Coming for the Other City

In this week’s session, we played the duet game For the Other City by Thomas Manuel on the StorySynth engine. We play as two detectives working a case together across the barrier between two cities occupying the same space in different dimensions. Our two cities are: Imperial Rome, expanded and continuous until the twenty-first century—corrupt, unified, and technological—and Kembe, a city in a world of scattered, isolated city-states—honorable, superstitious, and traditional. Detective Junius Rufio comes from Roma, and his partner is Detective Phan Bora from Kembe. Two bodies were found with a calling card bearing the same line of poetry, one in each city, and we are brought together to solve the obviously-linked cases. It turns out to be a long and difficult case, one where no suspects emerged until very late.

For the other city

After examining the crime scene in Kembe, Phan takes June to her favorite teahouse, where they discuss the case and decide they must track down the poem for clues. Perhaps we can discover where the cards were printed. Through contacts at a Roman university, we learn that the line of poetry is from Catullus, who wrote political satire so the crime could be politically motivated, despite sounding like a poem of passion. The Catullus line goes: “I hate and I love. And why? I don’t know … but I feel, and I’m tormented.”
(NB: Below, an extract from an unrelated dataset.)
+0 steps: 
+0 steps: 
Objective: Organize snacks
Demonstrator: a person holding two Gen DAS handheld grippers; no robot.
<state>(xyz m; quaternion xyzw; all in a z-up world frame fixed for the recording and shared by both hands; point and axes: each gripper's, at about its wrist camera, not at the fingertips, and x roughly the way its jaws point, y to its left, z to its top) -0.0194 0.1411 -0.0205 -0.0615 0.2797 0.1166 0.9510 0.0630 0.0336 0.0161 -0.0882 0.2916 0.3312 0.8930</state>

Retracing the Kembe victim’s steps reveals that they went willingly into the blind alley where they were killed, likely lured or tricked there by the killer. Broken glass at the scene ends up being bits of specially treated Roman stained glass. We share a spicy Kemban meal, and Junius begins to appreciate this strange, foreign city. To solidify that connection, Phan gives Junius a small totem of a many-armed monkey god from Kemban mythology, explaining that Kembans believe this brings good fortune, and we’re going to need all the luck we can get to solve this case.

After we follow the trail to a print shop that’s been replaced by a poetry bookstore, Phan insists we allow the bookseller to come for an interview on their own schedule. Junius becomes suspicious of Phan when the bookseller is killed before they can arrive for the interview; perhaps, he thinks, Phan is connected to some sort of anti-Roman plot in Kembe. Next, we turn our attention to the crime scene in Rome, which is a treasure trove of clues. Junius points out the killer wore shoes with an unusual tread on the bottom, and he find a flower unknown in the Roman world at the scene. Phan finds a small piece of twisted metal she identifies as the tip of a ceremonial Kemban dagger, daggers that have a pair of corkscrewing blades that could have created the gaping wounds in the victim’s body. Also, a witness saw the victim calmly walking into the alley with another figure, a tall man with dark hair in his early 40s. Unfortunately, a large grey cloak hid any distinctive Roman or Kemban clothing, so we still don’t know which side the killer may come from.

Junius repeatedly calls into his Roman police headquarters but never has anything to share with Phan; she begins to wonder if he’s hiding evidence from her. Is he truly trying to solve this case? Before returning to Kembe, we find the Roman printer of the embossed cards with the poem on it. Although we can’t identify the purchaser from his records, we learn they also ordered a blueprint that shows a Roman structure situated in what appears to be Kembe itself. Back in Kembe, Phan sees a Roman senator exiting her police station after taking an unusual interest in the case. Later Junius is contacted by his captain, who tells him the case is being closed down, so he should drop it. Rather than give up, we go together to the Roman Senate where Junius sees the distinctive prints from the crime scene in the muddy streets. In the archives, Phan discovers that the Empire will soon face a critical shortage of raw materials and is in desperate need of more.

At last we have enough information to formulate complete theories. Phan believes the Senator is trying to manipulate and push the two cities into a cross-dimensional war because he hopes to save Roma from the impending crisis. She goes to the Kemban government to warn them of the looming threat. Junius, on the other hand, knows that Romans respect nothing as much as treachery, trickery, and violence, so he believes the Senator may be the architect of Roma’s war plans, but he is likely acting in an official capacity to create the pretext the Empire needs to invade. However unlikely a conviction might be, Junius decides to arrest the Senator to expose the plot and possibly avert a war.